Isaías anunció que venía un tiempo de tremenda oscuridad sobre las naciones, pero mientras más densa sea la oscuridad, más brillará la luz de Cristo a través de sus hijos. ¿En qué gastas tu tiempo? ¿En qué gastas tu vida? Procura que cuando abras tu boca sea Dios quien hable y no tú. No nos interesan tus opiniones; nos interesa la opinión de Cristo. ¡Qué bueno sería que te calles cuando no tienes nada bueno para decir! ¡Qué bueno sería que dejaras hablar a Dios! Con toda mi fe creo y confieso que el Padre habla a través de mí y si hay algún muerto por ahí, en este momento el Señor lo resucita. Si estabas ciego, el Señor te permite ver; si estabas sordo te permite oír. Para alguien va esta palabra. Alguien dirá: “¡Soy yo!”

Padre, sacude a aquellos que están encerrados en sus pensamientos y en sus propios proyectos y líbralos. Señor, que entendamos la dimensión en que tú estás en nosotros y nosotros en ti. Concédenos la gloria, la victoria, el honor y el poder para obrar en el poder del Espíritu Santo. El Señor Jesús no está en las paredes o en los bancos de la iglesia; el Señor Jesús está en los creyentes. Bautiza con tu Espíritu Santo Señor, llena las vidas con tu fuego, levanta la iglesia con tu poder. Te damos gloria y honra, Señor. Decide soltar el mundo y aférrate a Jesús; suelta tus planes y deseos y sirve a Dios. ¡El Padre quiere hablar a través de ti! ¡El mundo espera ver la manifestación gloriosa de los hijos de Dios!

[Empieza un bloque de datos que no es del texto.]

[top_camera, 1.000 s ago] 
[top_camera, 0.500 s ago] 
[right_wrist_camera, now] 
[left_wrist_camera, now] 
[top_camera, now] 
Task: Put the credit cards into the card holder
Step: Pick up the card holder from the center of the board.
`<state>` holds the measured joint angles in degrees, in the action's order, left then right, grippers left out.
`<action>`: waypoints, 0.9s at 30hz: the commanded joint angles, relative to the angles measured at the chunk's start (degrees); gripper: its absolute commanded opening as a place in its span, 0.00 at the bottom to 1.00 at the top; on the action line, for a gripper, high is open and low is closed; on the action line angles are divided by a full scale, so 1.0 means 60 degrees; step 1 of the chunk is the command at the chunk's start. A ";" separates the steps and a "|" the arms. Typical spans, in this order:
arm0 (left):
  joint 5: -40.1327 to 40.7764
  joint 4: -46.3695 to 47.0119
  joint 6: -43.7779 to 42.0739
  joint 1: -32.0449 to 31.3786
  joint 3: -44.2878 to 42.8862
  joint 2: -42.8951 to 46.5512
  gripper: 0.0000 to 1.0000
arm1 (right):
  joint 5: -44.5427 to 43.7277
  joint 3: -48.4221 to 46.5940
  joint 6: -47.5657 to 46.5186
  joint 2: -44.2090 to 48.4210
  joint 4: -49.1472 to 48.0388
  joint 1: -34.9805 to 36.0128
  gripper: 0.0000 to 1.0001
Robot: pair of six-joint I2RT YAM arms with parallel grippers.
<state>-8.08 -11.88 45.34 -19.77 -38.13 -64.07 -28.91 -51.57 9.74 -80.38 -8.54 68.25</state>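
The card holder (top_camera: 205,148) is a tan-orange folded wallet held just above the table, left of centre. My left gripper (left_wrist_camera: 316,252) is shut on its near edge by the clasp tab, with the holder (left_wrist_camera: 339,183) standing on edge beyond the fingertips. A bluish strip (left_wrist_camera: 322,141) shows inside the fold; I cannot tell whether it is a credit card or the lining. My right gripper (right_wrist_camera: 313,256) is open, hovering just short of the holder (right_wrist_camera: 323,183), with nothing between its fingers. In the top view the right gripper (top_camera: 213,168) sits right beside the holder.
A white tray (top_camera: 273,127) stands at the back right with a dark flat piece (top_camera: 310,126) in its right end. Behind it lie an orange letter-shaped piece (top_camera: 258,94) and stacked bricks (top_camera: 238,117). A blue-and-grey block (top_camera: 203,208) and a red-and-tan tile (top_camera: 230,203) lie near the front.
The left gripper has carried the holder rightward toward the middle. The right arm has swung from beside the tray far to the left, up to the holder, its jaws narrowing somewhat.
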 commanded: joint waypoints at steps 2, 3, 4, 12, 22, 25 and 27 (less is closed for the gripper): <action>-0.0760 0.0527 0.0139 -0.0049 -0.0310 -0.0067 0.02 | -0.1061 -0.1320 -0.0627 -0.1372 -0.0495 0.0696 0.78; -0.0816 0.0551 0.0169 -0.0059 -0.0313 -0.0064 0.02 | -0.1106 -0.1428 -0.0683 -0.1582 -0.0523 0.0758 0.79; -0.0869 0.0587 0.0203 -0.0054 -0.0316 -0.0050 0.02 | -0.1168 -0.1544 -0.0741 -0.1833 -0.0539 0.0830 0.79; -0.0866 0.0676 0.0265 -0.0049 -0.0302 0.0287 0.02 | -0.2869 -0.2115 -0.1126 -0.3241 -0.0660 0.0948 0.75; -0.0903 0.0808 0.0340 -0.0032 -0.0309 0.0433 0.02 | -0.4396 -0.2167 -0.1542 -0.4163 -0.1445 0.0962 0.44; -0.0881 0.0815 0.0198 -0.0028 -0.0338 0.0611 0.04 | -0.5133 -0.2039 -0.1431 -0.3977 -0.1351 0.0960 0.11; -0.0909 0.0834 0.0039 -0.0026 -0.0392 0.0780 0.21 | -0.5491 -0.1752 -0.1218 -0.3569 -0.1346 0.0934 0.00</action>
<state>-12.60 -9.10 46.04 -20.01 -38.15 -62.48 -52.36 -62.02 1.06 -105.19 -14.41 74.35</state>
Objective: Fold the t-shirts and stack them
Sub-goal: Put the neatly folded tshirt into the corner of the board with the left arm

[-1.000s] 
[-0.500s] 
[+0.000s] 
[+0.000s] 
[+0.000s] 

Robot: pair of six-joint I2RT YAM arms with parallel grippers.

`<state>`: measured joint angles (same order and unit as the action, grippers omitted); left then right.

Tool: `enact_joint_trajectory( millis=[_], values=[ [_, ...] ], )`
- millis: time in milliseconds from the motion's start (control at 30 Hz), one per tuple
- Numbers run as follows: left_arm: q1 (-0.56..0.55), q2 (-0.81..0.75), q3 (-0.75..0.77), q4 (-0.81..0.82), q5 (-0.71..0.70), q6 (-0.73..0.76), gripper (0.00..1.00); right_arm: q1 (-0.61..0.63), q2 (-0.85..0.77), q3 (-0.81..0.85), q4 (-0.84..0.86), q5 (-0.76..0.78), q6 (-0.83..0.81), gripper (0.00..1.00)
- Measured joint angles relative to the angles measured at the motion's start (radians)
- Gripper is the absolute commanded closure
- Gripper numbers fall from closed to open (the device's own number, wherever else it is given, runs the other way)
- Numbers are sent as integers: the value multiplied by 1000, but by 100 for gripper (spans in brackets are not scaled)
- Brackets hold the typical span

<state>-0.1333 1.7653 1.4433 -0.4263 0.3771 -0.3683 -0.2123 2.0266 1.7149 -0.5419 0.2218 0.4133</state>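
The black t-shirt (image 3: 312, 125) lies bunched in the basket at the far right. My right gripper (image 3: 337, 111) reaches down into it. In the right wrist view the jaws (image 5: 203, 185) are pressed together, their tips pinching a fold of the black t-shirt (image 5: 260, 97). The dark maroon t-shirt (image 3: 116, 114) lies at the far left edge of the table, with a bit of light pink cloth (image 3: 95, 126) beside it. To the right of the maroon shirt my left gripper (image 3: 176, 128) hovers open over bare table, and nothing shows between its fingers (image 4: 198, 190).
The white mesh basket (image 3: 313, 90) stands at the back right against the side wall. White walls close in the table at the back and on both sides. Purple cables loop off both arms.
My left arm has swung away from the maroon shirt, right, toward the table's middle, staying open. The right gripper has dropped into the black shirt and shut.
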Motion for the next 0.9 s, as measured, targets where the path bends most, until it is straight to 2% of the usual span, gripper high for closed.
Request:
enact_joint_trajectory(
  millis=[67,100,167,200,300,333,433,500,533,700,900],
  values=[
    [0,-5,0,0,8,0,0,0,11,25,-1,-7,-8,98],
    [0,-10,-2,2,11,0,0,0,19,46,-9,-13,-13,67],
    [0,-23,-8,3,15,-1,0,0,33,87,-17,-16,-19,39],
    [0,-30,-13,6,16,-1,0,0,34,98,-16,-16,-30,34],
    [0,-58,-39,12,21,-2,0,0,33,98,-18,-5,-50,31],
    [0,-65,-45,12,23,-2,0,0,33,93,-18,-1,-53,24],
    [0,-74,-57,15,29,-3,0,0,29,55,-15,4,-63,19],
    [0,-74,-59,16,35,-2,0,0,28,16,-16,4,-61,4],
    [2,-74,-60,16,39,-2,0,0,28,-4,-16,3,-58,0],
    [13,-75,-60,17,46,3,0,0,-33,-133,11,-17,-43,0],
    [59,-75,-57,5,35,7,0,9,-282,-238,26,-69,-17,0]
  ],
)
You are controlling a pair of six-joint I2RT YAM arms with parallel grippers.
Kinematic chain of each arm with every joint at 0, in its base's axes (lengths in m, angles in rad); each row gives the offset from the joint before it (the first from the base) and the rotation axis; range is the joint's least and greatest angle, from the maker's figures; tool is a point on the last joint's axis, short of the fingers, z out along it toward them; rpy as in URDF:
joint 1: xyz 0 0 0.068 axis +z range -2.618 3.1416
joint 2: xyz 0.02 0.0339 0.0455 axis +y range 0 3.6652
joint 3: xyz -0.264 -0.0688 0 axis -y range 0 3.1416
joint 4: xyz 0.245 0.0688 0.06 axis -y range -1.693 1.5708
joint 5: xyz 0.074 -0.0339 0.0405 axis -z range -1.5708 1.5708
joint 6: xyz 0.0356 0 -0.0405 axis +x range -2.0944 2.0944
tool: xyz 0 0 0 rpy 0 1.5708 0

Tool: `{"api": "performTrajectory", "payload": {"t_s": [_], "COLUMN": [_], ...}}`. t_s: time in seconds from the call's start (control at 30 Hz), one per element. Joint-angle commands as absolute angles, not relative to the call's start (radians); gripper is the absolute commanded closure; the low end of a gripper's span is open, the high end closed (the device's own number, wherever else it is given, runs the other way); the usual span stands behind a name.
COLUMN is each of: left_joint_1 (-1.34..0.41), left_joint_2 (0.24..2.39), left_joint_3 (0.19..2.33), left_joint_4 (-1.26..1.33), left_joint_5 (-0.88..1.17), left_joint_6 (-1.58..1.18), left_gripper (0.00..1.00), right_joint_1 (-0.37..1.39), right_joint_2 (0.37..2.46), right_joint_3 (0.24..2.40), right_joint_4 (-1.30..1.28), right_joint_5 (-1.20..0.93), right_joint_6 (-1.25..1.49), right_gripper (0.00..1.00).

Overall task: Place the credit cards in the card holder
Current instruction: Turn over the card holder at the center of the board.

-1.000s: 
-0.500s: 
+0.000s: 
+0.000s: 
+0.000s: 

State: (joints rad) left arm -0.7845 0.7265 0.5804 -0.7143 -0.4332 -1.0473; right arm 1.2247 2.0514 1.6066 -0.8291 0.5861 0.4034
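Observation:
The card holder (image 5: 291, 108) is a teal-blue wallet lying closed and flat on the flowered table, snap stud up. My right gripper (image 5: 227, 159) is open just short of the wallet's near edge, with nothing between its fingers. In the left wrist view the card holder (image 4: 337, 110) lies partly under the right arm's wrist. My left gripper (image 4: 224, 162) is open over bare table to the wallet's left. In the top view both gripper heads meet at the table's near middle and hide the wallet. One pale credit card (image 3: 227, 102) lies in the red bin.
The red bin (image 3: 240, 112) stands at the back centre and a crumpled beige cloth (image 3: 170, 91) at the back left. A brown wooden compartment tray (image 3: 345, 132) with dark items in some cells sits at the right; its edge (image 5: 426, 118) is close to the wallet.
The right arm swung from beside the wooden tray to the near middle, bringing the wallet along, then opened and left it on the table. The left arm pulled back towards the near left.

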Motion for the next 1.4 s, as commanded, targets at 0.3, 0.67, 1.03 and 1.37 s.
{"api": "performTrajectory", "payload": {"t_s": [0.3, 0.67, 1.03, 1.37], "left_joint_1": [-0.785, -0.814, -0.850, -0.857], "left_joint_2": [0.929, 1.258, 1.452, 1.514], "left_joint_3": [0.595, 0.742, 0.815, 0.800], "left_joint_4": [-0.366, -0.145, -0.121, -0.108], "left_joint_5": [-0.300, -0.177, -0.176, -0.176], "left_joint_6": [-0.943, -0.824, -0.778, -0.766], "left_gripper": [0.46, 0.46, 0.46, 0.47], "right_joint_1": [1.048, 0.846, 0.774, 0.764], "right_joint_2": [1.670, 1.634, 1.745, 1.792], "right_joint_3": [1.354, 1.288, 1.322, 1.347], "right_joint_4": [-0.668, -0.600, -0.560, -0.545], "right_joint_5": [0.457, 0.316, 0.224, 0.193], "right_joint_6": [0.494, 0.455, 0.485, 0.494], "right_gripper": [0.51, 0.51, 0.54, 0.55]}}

Deja que Jesús tome el mando de tu vida; declara como Pablo: “Ya no vivo yo, más vive Cristo en mí. Y lo que ahora vivo en la carne, lo vivo en la fe en el Hijo de Dios”. Decide vivir esta palabra que hoy has recibido y dile a Dios: “Padre, vengo a ti en el nombre de Jesús. No quiero ser más yo, quiero más de ti en mi Señor. Decido ir a la cruz. Tómame en tus manos y lléname de ti, Señor. Que cuando la gente me oiga, oiga a Cristo; que cuando vean lo que hago, vean las obras de Dios. Límpiame, perdóname, transfórmame Padre, te lo pido en el nombre de Jesús, amén”.